WHAT IS EXPECTED: From the first line to the last, copy the data exactly and drop the pictures.

GIVEN MATERIAL Start Marker

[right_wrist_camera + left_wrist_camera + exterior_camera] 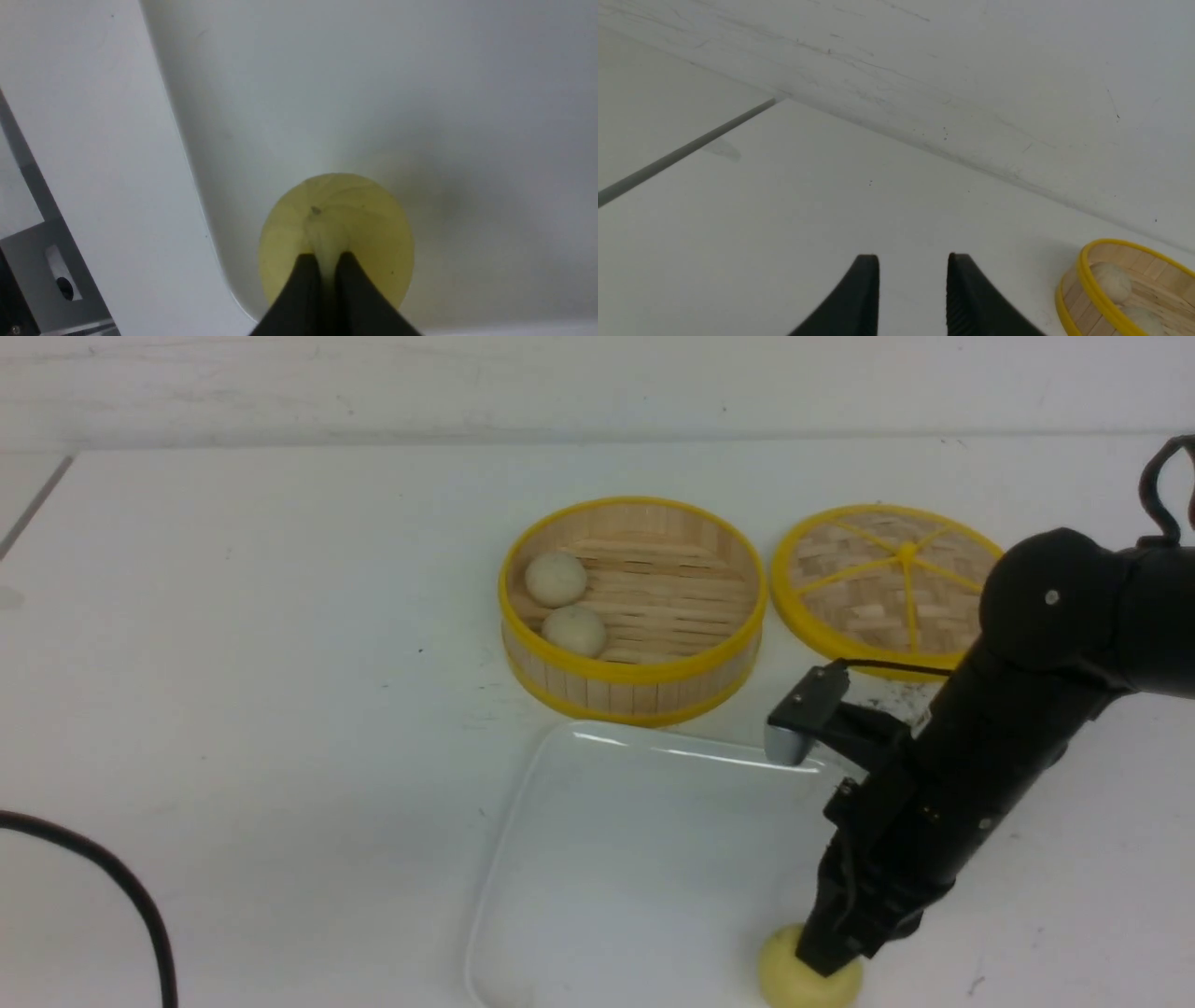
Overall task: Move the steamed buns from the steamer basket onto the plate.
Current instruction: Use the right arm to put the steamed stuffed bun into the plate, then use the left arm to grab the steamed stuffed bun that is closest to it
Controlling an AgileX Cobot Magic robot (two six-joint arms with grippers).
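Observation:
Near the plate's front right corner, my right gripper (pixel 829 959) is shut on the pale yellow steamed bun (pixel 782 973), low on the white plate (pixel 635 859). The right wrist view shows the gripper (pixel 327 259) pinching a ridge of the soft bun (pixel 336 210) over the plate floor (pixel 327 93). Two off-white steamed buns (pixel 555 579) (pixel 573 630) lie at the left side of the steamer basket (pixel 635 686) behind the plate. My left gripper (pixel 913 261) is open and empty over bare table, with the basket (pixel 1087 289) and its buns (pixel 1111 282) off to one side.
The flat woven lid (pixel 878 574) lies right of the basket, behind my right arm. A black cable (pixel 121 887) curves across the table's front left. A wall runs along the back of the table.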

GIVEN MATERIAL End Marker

OUTPUT OF THE TASK:
[right_wrist_camera + left_wrist_camera + exterior_camera] 
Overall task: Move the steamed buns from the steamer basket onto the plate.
Current instruction: Use the right arm to put the steamed stuffed bun into the plate, then use the left arm to grab the steamed stuffed bun that is closest to it
Controlling an AgileX Cobot Magic robot (two six-joint arms with grippers).
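Observation:
Near the plate's front right corner, my right gripper (pixel 829 959) is shut on the pale yellow steamed bun (pixel 782 973), low on the white plate (pixel 635 859). The right wrist view shows the gripper (pixel 327 259) pinching a ridge of the soft bun (pixel 336 210) over the plate floor (pixel 327 93). Two off-white steamed buns (pixel 555 579) (pixel 573 630) lie at the left side of the steamer basket (pixel 635 686) behind the plate. My left gripper (pixel 913 261) is open and empty over bare table, with the basket (pixel 1087 289) and its buns (pixel 1111 282) off to one side.
The flat woven lid (pixel 878 574) lies right of the basket, behind my right arm. A black cable (pixel 121 887) curves across the table's front left. A wall runs along the back of the table.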

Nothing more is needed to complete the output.